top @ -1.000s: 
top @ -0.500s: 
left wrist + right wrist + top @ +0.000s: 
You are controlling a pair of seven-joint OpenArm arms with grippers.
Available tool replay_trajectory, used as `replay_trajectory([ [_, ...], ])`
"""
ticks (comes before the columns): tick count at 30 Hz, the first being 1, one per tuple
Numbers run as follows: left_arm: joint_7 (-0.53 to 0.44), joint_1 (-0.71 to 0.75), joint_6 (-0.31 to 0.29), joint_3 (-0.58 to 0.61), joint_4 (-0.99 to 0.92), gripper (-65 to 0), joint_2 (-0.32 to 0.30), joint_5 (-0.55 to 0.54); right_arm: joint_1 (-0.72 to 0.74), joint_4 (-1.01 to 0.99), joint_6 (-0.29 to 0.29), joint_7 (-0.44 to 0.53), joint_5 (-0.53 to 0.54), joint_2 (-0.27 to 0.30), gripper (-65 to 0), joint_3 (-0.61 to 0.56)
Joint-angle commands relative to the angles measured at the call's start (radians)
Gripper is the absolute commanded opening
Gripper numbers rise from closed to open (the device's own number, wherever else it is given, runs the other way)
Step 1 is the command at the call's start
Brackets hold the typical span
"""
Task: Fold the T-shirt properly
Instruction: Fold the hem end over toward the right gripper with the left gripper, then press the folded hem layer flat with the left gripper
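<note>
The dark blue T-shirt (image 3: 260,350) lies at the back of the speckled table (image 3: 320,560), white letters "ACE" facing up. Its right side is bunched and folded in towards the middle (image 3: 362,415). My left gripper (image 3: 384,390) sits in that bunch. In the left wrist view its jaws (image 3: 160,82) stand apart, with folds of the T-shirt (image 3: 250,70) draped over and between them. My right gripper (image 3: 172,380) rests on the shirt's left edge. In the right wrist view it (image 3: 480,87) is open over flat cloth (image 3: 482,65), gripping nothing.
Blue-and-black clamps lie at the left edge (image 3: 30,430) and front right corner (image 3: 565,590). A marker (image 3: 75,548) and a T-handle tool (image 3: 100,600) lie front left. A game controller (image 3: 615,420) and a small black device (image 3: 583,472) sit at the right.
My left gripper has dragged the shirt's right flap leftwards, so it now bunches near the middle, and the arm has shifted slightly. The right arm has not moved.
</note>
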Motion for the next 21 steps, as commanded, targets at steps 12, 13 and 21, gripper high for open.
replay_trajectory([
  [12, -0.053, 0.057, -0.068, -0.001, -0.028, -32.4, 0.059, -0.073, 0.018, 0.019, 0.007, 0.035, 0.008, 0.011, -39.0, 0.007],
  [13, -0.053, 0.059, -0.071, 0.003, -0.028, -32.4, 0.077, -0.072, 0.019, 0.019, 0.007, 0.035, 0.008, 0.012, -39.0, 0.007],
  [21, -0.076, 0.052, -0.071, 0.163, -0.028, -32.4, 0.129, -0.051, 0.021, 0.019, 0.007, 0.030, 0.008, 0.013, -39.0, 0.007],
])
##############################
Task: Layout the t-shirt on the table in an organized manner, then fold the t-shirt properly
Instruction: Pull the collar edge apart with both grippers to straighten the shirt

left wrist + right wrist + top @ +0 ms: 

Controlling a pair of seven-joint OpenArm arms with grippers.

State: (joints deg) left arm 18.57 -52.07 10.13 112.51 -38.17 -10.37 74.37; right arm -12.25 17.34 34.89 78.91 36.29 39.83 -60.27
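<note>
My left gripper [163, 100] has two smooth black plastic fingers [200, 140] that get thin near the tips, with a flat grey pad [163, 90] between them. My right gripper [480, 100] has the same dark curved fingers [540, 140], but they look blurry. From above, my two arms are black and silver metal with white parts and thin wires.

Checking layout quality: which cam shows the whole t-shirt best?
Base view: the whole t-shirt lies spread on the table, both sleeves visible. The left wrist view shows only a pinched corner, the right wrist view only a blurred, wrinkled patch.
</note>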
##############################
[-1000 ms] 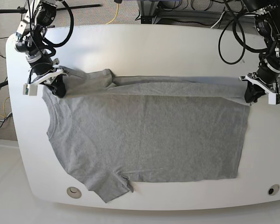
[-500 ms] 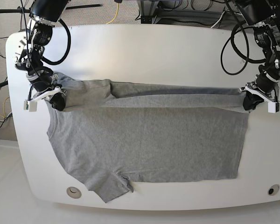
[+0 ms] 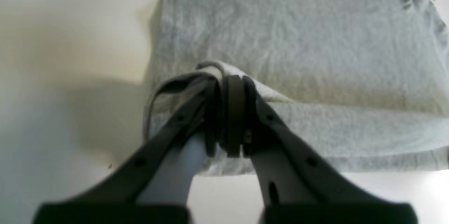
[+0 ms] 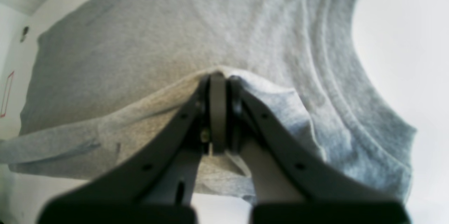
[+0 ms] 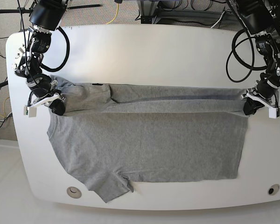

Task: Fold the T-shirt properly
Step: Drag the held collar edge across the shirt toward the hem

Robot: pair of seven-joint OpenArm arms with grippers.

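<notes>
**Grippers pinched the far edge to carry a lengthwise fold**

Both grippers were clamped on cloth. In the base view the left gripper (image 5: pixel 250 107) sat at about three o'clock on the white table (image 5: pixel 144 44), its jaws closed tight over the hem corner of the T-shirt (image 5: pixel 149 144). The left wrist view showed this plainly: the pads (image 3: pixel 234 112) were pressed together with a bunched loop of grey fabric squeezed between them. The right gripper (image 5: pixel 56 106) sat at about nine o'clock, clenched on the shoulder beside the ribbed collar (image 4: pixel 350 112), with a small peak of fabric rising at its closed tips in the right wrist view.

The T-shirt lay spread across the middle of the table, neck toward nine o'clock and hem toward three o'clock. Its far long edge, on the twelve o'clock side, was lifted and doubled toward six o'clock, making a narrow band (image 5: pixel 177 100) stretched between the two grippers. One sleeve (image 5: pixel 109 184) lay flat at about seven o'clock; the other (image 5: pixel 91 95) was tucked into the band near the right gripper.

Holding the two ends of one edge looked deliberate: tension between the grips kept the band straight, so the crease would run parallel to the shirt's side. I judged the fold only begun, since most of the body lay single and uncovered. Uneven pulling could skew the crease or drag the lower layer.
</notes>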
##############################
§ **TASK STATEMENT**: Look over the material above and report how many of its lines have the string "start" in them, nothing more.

§ **RESULT FOR THIS EXERCISE**: 2